What this task involves -
Reproduce the whole listing that follows, character for character, and drop the images.

* * * * *

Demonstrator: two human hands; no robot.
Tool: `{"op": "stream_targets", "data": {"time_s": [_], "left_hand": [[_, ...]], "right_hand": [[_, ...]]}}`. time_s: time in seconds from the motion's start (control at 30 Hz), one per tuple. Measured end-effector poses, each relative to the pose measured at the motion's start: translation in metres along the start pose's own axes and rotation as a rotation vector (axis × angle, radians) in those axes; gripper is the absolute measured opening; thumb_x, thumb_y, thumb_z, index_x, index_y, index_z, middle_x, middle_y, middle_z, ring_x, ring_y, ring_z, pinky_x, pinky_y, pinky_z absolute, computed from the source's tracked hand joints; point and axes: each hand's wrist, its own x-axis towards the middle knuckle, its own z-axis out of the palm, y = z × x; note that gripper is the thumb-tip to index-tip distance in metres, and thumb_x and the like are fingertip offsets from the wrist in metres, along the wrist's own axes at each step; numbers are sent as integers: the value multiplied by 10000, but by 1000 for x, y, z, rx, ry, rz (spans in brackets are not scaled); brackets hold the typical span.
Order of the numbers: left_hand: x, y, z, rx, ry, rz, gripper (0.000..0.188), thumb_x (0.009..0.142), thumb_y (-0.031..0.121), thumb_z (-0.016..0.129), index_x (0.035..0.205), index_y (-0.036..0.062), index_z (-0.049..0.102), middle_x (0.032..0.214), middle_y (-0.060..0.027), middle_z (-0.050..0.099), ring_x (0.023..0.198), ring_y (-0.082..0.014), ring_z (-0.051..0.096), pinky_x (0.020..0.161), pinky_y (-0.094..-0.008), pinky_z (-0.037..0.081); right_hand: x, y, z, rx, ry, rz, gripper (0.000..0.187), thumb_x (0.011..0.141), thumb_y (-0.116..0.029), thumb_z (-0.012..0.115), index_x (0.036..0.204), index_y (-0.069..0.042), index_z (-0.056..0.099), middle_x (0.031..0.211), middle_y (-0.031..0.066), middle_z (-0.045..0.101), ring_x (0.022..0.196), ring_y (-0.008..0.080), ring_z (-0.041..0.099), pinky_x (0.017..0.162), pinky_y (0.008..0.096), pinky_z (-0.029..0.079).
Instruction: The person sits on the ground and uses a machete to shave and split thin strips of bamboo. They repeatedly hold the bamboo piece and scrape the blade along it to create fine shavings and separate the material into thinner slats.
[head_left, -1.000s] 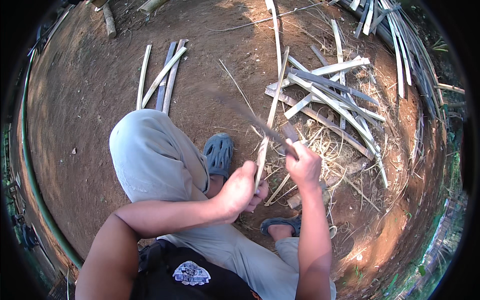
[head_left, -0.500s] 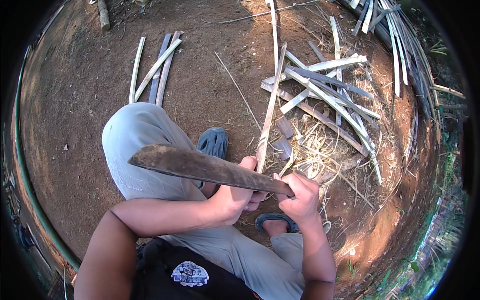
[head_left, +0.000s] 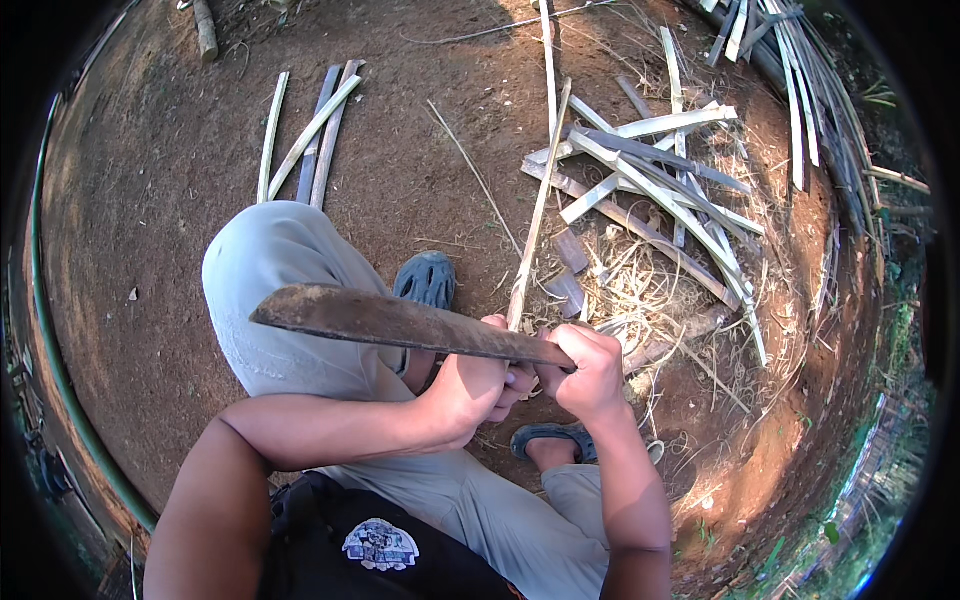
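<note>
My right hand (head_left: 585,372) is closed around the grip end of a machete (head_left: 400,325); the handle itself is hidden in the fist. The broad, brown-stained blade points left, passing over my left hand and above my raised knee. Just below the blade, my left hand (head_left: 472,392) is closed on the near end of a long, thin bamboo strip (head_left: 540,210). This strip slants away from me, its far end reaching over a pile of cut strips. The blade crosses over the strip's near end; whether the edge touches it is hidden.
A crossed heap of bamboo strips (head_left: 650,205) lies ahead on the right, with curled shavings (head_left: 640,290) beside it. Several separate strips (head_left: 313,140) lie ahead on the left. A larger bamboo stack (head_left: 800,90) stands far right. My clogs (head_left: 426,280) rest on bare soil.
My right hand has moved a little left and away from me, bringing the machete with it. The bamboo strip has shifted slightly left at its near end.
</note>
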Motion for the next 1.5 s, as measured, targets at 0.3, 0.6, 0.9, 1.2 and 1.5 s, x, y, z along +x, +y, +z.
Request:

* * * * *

Response to this task -
Demonstrator: two human hands; no robot.
Tool: `{"op": "stream_targets", "data": {"time_s": [_], "left_hand": [[_, ...]], "right_hand": [[_, ...]]}}`. time_s: time in seconds from the motion's start (control at 30 Hz), one per tuple. Measured end-effector poses, each relative to the pose measured at the motion's start: translation in metres along the start pose's own axes and rotation as a rotation vector (axis × angle, radians) in those axes; gripper is the absolute measured opening; thumb_x, thumb_y, thumb_z, index_x, index_y, index_z, middle_x, middle_y, middle_z, ring_x, ring_y, ring_z, pinky_x, pinky_y, pinky_z absolute, computed from the source's tracked hand joints; point and axes: each hand's wrist, its own x-axis towards the middle knuckle, its own z-axis out of the palm, y = z × x; note that gripper is the thumb-tip to index-tip distance in metres, and thumb_x and the like are fingertip offsets from the wrist in metres, along the wrist's own axes at each step; numbers are sent as integers: the value multiplied by 10000, but by 1000 for x, y, z, rx, ry, rz (spans in brackets are not scaled); brackets hold the typical span.
Order of the numbers: left_hand: x, y, z, rx, ry, rz, gripper (0.000..0.188), thumb_x (0.009..0.142), thumb_y (-0.031..0.121), thumb_z (-0.016..0.129), index_x (0.035..0.205), index_y (-0.036..0.062), index_z (-0.049..0.102), middle_x (0.032..0.214), middle_y (-0.060..0.027), middle_z (-0.050..0.099), ring_x (0.023..0.198), ring_y (-0.082..0.014), ring_z (-0.051..0.096), pinky_x (0.020..0.161), pinky_y (-0.094..-0.008), pinky_z (-0.037..0.081); right_hand: x, y, z, rx, ry, rz, gripper (0.000..0.187), thumb_x (0.011..0.141), thumb_y (-0.116..0.029), thumb_z (-0.012..0.115), index_x (0.036..0.204), index_y (-0.069..0.042), index_z (-0.056..0.099), middle_x (0.031..0.211), middle_y (-0.031..0.066), middle_z (-0.045..0.101), ring_x (0.022..0.196), ring_y (-0.008..0.080), ring_z (-0.041..0.099), pinky_x (0.017..0.162), pinky_y (0.008..0.096), pinky_z (-0.029..0.079).
Instruction: The person sits on the ground and uses a machete to shave and split thin strips of bamboo. They repeatedly hold the bamboo piece and scrape the blade along it to create fine shavings and separate the material into thinner slats.
[head_left, -1.000s] 
[head_left, -0.500s] 
[head_left, +0.000s] 
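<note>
My right hand (head_left: 585,372) is closed around the grip end of a machete (head_left: 400,325); the handle itself is hidden in the fist. The broad, brown-stained blade points left, passing over my left hand and above my raised knee. Just below the blade, my left hand (head_left: 472,392) is closed on the near end of a long, thin bamboo strip (head_left: 540,210). This strip slants away from me, its far end reaching over a pile of cut strips. The blade crosses over the strip's near end; whether the edge touches it is hidden.
A crossed heap of bamboo strips (head_left: 650,205) lies ahead on the right, with curled shavings (head_left: 640,290) beside it. Several separate strips (head_left: 313,140) lie ahead on the left. A larger bamboo stack (head_left: 800,90) stands far right. My clogs (head_left: 426,280) rest on bare soil.
My right hand has moved a little left and away from me, bringing the machete with it. The bamboo strip has shifted slightly left at its near end.
</note>
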Motion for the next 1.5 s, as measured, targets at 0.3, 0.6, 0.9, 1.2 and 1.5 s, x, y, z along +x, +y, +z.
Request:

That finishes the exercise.